Categories: RPG Content

D&D 5th Edition Lineage: The Neocarcine (Crabfolk)

Oh hey. It’s been a minute. Here’s some crab people as an apology.

I’ve been radio silent for a bit, working on some personal matters. As a result, I haven’t felt too interested in writing-based pursuits. But I recently finished an editing job for some 5e content, and found some inspiration to write out rules for an uplifted crab lineage that has become surprisingly popular in my local tabletop area.

Before I get to some mechanics, I’d like to explain the origin of this lineage, and how its introduction has affected other local campaigns. This summer, I started a pair of Pathfinder 2nd Edition campaigns as a foray into GMing traditional d20 heroic fantasy games. The first combat I ran was against a group of suspiciously smart Giant Crabs. It was rough, but the players succeeded and had a really positive response to big, smart crabs. I took the idea and ran with it, eventually making the crabs sapient in my other group’s sessions. This group liked the crabs even more, leading to their sudden arrival becoming a big subplot (even bigger when I get back to that system).
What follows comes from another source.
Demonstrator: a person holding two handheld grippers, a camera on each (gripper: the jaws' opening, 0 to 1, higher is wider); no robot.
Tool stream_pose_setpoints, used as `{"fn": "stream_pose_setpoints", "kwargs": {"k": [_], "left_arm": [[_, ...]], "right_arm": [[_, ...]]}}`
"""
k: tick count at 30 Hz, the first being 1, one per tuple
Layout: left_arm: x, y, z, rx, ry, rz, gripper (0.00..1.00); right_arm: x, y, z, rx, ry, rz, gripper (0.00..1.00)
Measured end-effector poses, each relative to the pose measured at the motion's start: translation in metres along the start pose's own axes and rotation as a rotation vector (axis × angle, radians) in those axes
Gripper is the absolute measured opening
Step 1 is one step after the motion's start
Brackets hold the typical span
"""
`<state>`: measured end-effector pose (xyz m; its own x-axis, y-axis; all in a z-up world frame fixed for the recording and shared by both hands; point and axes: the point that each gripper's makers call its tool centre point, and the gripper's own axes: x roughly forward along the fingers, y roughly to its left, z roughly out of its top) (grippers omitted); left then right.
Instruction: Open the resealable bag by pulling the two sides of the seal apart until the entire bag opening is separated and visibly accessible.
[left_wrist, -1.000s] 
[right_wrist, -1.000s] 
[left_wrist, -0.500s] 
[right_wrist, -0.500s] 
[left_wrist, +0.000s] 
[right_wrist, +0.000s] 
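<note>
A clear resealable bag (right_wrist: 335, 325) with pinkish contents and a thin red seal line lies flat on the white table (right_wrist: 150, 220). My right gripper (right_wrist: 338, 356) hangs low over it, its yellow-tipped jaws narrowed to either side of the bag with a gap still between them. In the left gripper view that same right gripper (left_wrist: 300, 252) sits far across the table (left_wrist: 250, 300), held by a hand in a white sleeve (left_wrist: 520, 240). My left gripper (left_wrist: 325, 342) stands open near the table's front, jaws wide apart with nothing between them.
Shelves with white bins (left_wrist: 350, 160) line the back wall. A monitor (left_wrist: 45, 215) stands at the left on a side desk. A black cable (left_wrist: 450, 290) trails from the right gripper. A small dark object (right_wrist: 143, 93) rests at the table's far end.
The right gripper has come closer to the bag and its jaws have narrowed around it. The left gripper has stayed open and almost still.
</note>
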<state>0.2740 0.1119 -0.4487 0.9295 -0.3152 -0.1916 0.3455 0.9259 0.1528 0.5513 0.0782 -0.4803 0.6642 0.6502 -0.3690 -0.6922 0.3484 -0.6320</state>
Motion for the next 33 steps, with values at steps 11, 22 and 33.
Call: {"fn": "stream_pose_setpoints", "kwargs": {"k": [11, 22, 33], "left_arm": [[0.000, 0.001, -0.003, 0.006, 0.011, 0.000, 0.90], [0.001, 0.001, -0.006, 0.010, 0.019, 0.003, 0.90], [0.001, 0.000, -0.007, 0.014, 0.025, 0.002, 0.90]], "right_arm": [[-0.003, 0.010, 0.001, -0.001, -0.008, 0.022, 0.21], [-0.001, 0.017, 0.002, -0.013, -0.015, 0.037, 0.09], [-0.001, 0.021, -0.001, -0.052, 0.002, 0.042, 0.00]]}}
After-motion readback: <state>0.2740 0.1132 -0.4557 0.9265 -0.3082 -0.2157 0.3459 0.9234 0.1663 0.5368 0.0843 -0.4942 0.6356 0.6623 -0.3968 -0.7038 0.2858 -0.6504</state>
My second play group is kind of a unicorn, in that all of the current players are also GMs/DMs. They took the uplifted crab concept and ran with it, creating important NPCs and crazy encounters in their own games. Players I’ve never run a game for now have stories about this wild group of uplifted crustaceans. That’s the coolest shit ever, and it has inspired me to actually write up some mechanics to make them playable as PCs.

These rules are for 5th Edition D&D, and are a first draft. Let me know something’s terrible or too good. Note that they use some vocabulary from a game world I’ve been working on, a whalepunk-inspired island nation called Ascaphalus. If anyone wants to know about that, it can be a topic for another time.
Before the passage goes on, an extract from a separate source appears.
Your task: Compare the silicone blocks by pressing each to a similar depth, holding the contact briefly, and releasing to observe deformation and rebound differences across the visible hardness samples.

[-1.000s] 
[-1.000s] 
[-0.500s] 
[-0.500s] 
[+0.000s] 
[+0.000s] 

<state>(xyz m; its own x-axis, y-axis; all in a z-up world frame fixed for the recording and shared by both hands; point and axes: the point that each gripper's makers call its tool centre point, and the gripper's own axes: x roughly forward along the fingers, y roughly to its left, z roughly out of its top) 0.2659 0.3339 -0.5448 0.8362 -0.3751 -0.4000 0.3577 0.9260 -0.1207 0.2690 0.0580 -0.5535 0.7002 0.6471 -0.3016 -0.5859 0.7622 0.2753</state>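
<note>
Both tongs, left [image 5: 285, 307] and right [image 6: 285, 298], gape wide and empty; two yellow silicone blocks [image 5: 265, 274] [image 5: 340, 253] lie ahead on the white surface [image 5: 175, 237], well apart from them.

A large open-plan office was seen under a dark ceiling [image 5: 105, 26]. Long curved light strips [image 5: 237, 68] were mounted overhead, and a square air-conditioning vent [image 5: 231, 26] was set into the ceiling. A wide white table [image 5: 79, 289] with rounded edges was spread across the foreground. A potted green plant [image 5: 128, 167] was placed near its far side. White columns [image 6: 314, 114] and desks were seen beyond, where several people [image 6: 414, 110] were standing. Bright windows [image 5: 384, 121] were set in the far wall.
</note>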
A Pathfinder 2nd Edition Ancestry is on the horizon, but the need to match PF2e’s balance, as well as the need to make Heritages and Ancestry Feats, makes it a much more involved process. Enjoy!


Neocarcine

Victims (or beneficiaries?) of the encroaching Fog of Chaos, the Neocarcine are a new lineage of uplifted crabs. The protean magic of the Fog has granted the Neocarcine with sapience, and they’re using it to form a society at a breakneck pace. They’ve got an uphill scuttle ahead of them–they’re giant crabs in a world of fleshy, bipedal things–but if they have a chance anywhere, it’s the egalitarian meritocracy of Ascaphalus.

Ability Score Increase. Your Strength score increases by 2, and your Intelligence score increases by 1 (If you’re using the ruleset from Mordenkainen’s Monsters of the Multiverse, you may instead choose to increase one score by 2 and another by 1, or any three different scores by 1).
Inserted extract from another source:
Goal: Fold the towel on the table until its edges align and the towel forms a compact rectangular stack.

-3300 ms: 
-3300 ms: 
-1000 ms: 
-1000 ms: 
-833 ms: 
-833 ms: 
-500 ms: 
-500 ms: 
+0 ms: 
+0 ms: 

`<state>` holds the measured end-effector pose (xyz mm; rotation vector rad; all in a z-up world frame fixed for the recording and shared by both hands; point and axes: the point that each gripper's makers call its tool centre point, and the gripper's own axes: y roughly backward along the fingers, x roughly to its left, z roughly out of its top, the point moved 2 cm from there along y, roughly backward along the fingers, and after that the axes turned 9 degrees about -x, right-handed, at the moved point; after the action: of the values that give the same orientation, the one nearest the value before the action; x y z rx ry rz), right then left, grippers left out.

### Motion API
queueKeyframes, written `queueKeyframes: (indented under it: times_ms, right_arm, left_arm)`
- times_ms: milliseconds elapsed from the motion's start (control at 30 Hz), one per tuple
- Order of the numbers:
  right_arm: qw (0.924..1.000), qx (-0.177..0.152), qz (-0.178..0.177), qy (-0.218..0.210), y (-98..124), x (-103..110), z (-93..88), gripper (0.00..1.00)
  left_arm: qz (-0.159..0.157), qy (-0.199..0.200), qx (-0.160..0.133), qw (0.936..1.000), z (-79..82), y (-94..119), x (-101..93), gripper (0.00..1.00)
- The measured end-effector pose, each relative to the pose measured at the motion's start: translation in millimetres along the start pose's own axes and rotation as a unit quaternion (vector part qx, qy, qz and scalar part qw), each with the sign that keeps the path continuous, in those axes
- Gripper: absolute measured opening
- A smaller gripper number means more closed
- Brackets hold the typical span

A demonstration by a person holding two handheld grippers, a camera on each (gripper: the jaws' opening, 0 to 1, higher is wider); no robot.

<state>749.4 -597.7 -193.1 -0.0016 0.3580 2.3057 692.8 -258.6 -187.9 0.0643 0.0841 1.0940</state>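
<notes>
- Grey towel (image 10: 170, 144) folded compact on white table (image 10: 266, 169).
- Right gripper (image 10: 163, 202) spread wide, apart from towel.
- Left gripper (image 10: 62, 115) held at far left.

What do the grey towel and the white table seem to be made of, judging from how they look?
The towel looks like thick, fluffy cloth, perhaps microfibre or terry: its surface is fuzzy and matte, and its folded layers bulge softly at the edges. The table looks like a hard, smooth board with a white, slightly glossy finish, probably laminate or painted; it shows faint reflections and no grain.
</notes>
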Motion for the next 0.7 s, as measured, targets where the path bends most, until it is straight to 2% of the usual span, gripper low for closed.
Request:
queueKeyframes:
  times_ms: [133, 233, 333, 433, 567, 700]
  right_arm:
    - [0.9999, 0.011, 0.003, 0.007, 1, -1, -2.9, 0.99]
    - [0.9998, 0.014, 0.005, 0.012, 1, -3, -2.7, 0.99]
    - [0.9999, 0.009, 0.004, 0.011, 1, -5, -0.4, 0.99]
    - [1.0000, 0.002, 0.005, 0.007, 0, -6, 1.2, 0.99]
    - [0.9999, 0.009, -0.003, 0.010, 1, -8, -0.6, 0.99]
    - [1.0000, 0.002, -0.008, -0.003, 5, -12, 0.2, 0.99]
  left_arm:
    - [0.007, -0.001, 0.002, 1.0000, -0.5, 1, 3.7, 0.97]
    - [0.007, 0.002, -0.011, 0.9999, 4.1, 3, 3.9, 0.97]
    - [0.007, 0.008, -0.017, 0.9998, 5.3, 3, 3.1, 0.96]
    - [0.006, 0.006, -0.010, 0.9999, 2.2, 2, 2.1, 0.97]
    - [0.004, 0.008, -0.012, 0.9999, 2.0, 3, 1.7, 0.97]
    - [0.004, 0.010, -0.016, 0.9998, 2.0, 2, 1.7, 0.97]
Age. Crabs of all ages were uplifted by the Fog. Neocarcine ages are expressed in moltings; like their non-sapient bretheren, the Neocarcine occasionally grow too big for their current exoskeletons, and must discard and regrow them.

Creature Type. You are a Beast. However, the chaotic magic that uplifted your species lingers in your very being, also making you Fey for any prerequisite or effect that requires you to be Fey.

Size. Neocarcine are larger and wider than most humanoids, a result of their wide-legged stance and chitinous body. That said, you are still Medium. Aging or growth from raising your level may raise your size to Large, at the discretion of your DM.

Speed. Your walking speed is 30 feet.

Swim. You have a swimming speed of 30 feet.

Darkvision. You can see in dim light within 60 feet of you as if it were bright light and in darkness as if it were dim light. You discern colors in that darkness only as shades of gray.

Natural Armor. Your hard shell provides you a base AC of 17 (your Dexterity modifier doesn’t affect this number). You can’t wear any armor, but can equip a shield if you can grab it with your claw.

Crab Claws. You are proficient in Athletics, and have advantage on Athletics checks to crush objects in your claws. In addition, your claws are natural weapons, which you can use to make unarmed strikes. If you hit with them, you deal bludgeoning damage equal to 1d6 + your Strength modifier.

Amphibious. You can breathe air and water.

Languages. You can speak, read and write Common and Neocarcine, a cuneiform-like etched language easily produced by crab claws. You speak through a form of limited telepathy, speaking directly into the minds of your conversation partner.